Qu'en outre, la somme réclamée correspond à une estimation forfaitaire de l'indemnisation au titre d'une inexécution de ses engagements par la SAM B. mais n'apparait pas fondée sur aucun élément probant permettant de caractériser la réalité des manquements, ni la réalité du préjudice allégué ;

Que dès lors, c'est à bon droit que le Tribunal l'a déboutée de sa demande indemnitaire ;

Que le jugement sera confirmé également de ce chef ;

Attendu que la SAM A. qui succombe, sera condamnée aux dépens de l'instance d'appel ;

Dispositif🔗

PAR CES MOTIFS,

LA COUR D'APPEL DE LA PRINCIPAUTÉ DE MONACO,

statuant publiquement et contradictoirement,

Reçoit les appels,

Constate que les dispositions du jugement du Tribunal de première instance du 6 décembre 2018 qui ont débouté le Procureur Général de ses demandes de supplément d'information, accueilli j-p. SA. en son intervention volontaire et constaté que j-p. SA., ès-qualités, de syndic de la liquidation des biens de la SAM B., reprenait pour son compte l'exploit introductif d'instance du 1er décembre 2015, sont définitives,

Réforme le jugement déféré en ce qu'il a débouté la SAM B. de l'ensemble de ses prétentions,

Statuant à nouveau de ce chef,

Condamne la SAM A. à payer à la SAM B. représentée par j-p.
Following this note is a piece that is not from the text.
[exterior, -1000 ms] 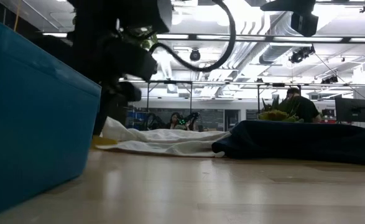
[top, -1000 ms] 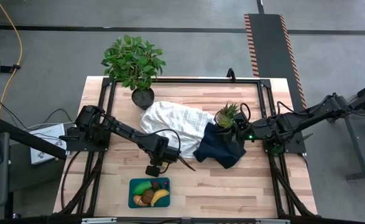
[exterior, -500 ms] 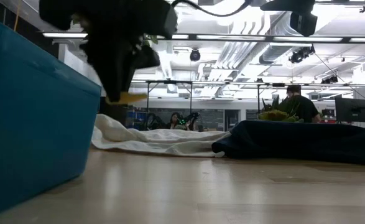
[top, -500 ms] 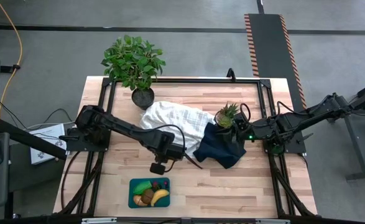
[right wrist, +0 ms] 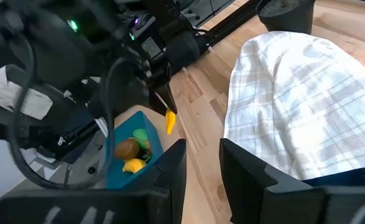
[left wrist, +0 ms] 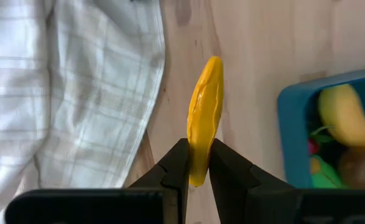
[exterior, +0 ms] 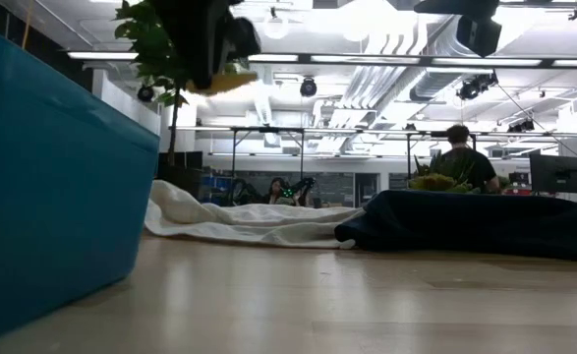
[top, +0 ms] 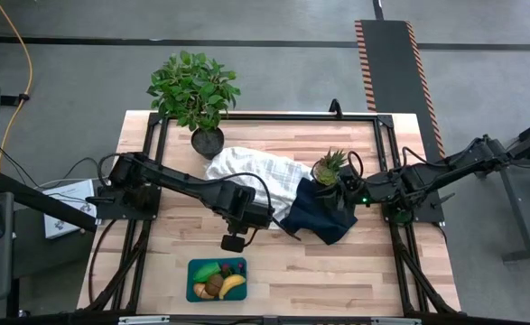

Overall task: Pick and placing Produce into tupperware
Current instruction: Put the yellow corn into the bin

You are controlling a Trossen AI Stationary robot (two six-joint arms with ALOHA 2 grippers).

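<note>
My left gripper [left wrist: 198,168] hangs above the bare wood between the white checked cloth [top: 251,171] and the teal tupperware [top: 217,279], shut on a flat yellow piece of produce [left wrist: 206,99]. The low view shows that piece [exterior: 224,81] high over the table. In the tupperware lie a banana [left wrist: 347,115], a green piece and a brown ball. My right gripper [right wrist: 201,168] waits open in the air above the navy cloth [top: 319,217], with nothing between its fingers. My left gripper pinches one end [left wrist: 198,155] of the yellow piece between its two fingers, which point down from above. The rest of the piece sticks out beyond the fingertips. It is lifted clear of the table and the cloth.
A potted plant [top: 195,90] stands at the far left of the table. A toy pineapple [top: 330,167] sits at the far edge of the navy cloth. Bare wood lies to the right of the tupperware along the near edge. A person [exterior: 460,162] sits in the room behind.
My left gripper has risen straight up from the table beside the white cloth's edge, staying shut on the yellow piece. The piece has gone from resting on the wood to hanging high above it. The right arm has kept still.
</note>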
SA., ès qualités de syndic de la liquidation des biens de la SAM B., la somme de 162.408,57 euros au titre des factures impayées de l'année 2015,

Confirme le jugement pour le surplus,

Condamne la SAM A. aux dépens d'appel, distraits au profit de l'Administration qui en poursuivra le recouvrement comme en matière d'enregistrement, conformément aux dispositions de l'article 19 de la loi n° 1.378 du 18 mai 2011,

Vu les articles 58 et 62 de la loi n° 1.398 du 24 juin 2013 relative à l'administration et à l'organisation judiciaires,

Composition🔗

Après débats en audience de la Cour d'Appel de la Principauté de Monaco, par-devant Madame Muriel DORATO-CHICOURAS, Vice-Président, Monsieur Éric SENNA, Conseiller, Madame Claire GHERA, Conseiller, assistés de Madame Nadine VALLAURI, Greffier en Chef adjoint,

Après qu'il en ait été délibéré et jugé par la formation de jugement susvisée,

Lecture étant considérée comme donnée à l'audience publique du 26 MAI 2020, par Madame Muriel DORATO-CHICOURAS, Vice-Président, assistée de Madame Nadine VALLAURI, Greffier en Chef adjoint, en présence de Madame Sylvie PETIT-LECLAIR, Procureur général, le dispositif de la décision étant affiché dans la salle des pas perdus du Palais de justice.